Когда парламентские страсти раскаляются, -- всякий парламент напоминает сумасшедший дом.

Крики. Истерические вопли.

Люди пожилые, солидные вскакивают на скамьи, стучат пюпитрами, мяукают, лают по-собачьи, свистят в свистки, бросают друг в друга скомканной бумагой, дерутся.

И Петроград -- это грандиозный сумасшедший дом.

Психиатрам, и ещё людям, сидевшим в тюрьмах, -- хорошо известны случаи таких эпидемических истерических припадков, которые охватывают весь дом.

Кто-то один завопил истошным голосом. Ему ответил другой. Крик подхватил третий. И весь "жёлтый дом" был в истерике.

Дикие вопли несутся отовсюду. Больные бьются головой об стену. Ломают двери. Одни в ужасе лезут под кровать, другие в ярости, с пеной у рта, в судорогах с вылезшими из орбит глазами, стучат кулаками в перегородки.
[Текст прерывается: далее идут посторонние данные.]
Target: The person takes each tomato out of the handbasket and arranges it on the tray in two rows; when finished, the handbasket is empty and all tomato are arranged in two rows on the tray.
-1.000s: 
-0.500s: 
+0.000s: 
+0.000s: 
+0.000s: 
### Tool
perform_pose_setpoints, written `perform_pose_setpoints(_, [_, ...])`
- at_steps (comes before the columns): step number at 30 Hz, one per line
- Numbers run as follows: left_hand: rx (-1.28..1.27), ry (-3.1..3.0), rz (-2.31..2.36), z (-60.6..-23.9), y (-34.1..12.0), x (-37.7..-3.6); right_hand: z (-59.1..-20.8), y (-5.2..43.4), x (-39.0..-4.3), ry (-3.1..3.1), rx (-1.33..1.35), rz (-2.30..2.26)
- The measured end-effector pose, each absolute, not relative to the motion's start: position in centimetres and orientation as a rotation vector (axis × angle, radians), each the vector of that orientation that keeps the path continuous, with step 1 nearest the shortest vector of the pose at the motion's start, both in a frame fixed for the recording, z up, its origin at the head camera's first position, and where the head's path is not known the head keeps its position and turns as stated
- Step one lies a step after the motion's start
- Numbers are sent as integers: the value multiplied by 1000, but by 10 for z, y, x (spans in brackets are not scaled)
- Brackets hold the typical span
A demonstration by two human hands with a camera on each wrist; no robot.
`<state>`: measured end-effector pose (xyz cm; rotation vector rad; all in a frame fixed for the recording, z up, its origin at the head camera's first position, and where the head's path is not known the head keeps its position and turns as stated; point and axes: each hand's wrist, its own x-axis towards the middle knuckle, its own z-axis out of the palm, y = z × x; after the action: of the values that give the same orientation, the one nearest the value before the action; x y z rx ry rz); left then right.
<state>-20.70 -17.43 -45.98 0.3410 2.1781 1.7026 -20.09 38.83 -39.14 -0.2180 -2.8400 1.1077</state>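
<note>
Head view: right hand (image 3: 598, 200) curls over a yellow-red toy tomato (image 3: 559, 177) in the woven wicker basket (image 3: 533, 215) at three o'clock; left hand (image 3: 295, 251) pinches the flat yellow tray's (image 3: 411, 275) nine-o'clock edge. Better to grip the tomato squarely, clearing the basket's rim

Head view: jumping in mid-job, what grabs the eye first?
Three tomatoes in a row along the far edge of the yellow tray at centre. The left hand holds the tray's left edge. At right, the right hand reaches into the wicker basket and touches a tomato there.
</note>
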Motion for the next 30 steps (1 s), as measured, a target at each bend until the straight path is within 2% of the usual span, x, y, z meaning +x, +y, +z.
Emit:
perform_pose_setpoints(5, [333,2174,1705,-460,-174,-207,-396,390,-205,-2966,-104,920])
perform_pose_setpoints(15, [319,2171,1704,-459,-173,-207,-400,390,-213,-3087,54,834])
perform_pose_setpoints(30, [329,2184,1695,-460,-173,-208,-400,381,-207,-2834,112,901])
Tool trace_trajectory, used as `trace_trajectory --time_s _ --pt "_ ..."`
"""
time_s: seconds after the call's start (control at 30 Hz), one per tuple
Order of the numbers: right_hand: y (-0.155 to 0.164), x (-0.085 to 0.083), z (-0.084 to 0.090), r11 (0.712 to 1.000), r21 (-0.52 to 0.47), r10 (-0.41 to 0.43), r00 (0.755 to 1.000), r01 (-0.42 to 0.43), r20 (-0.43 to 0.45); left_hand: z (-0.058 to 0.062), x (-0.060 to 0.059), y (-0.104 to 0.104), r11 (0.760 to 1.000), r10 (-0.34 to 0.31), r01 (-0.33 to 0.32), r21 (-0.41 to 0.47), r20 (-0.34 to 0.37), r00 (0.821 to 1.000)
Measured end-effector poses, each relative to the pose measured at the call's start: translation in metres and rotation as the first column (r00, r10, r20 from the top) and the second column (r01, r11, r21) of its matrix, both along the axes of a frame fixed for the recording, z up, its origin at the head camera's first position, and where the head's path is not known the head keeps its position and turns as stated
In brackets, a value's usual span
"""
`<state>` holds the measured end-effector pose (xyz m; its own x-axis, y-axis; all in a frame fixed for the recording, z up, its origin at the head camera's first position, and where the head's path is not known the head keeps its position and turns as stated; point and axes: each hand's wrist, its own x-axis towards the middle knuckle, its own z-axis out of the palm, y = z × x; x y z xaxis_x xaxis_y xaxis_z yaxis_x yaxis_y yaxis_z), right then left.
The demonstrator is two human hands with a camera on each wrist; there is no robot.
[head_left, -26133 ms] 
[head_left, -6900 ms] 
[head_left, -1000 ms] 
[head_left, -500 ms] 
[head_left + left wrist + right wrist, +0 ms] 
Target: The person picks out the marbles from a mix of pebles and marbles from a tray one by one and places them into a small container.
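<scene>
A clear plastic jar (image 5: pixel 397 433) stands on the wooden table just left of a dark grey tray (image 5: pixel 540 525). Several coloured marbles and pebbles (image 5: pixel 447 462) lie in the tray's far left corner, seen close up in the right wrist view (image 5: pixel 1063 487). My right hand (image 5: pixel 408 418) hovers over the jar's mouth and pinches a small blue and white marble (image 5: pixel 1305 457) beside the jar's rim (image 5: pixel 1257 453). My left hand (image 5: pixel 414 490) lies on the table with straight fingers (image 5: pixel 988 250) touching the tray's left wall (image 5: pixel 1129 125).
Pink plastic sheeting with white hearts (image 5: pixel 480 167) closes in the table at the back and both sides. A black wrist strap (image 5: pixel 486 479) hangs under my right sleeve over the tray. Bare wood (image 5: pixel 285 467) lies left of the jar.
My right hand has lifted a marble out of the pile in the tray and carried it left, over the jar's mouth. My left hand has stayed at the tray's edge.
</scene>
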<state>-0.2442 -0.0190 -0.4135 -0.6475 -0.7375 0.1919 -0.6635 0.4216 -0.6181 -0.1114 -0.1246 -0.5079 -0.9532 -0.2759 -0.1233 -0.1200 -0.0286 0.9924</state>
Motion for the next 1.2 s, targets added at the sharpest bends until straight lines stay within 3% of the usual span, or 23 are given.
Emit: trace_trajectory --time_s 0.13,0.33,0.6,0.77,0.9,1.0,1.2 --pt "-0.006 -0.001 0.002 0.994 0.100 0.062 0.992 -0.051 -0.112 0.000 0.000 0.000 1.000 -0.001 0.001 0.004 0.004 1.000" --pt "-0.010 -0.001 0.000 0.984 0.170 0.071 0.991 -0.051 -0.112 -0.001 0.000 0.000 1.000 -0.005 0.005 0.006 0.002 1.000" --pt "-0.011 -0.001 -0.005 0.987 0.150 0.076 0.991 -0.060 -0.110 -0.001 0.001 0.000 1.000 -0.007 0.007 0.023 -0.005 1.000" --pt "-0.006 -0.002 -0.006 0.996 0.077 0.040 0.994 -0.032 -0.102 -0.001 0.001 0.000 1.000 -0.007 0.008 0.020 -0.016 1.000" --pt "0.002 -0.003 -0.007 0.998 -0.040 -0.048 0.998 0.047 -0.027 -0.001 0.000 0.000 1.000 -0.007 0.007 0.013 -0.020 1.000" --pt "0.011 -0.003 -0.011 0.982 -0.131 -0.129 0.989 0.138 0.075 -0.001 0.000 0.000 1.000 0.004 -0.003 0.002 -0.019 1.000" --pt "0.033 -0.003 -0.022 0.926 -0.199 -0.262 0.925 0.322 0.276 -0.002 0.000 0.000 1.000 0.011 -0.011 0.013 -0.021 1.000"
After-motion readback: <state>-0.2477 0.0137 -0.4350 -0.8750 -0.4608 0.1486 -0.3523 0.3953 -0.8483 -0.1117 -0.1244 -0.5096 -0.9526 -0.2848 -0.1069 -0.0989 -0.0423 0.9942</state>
В одиночных тюрьмах, в каких-нибудь проклятых "усовершенствованных" Крестах, где нервы у всех взвинчены, кто-то что-то крикнул, кому-то послышалось:

-- Пожар!

И через три минуты вся тюрьма в ужасе. Ломятся в двери. Отовсюду несутся вопли.

Каждому ясно представляется огонь, тюрьма пылает как костёр, он видит уже, как заживо сгорает, жарится в своей камере.

Кто-то крикнул:

-- Контрреволюция!

И Петроград кидается на улицу, хватается за оружие, кричит, вопит.

Весь город -- сумасшедший дом.

Петроград нуждается больше всего в одном продовольственном грузе.

Срочном. Спешном. Не в очередь.

В нескольких вагонах брома. В нескольких вагонах хлоралгидрата.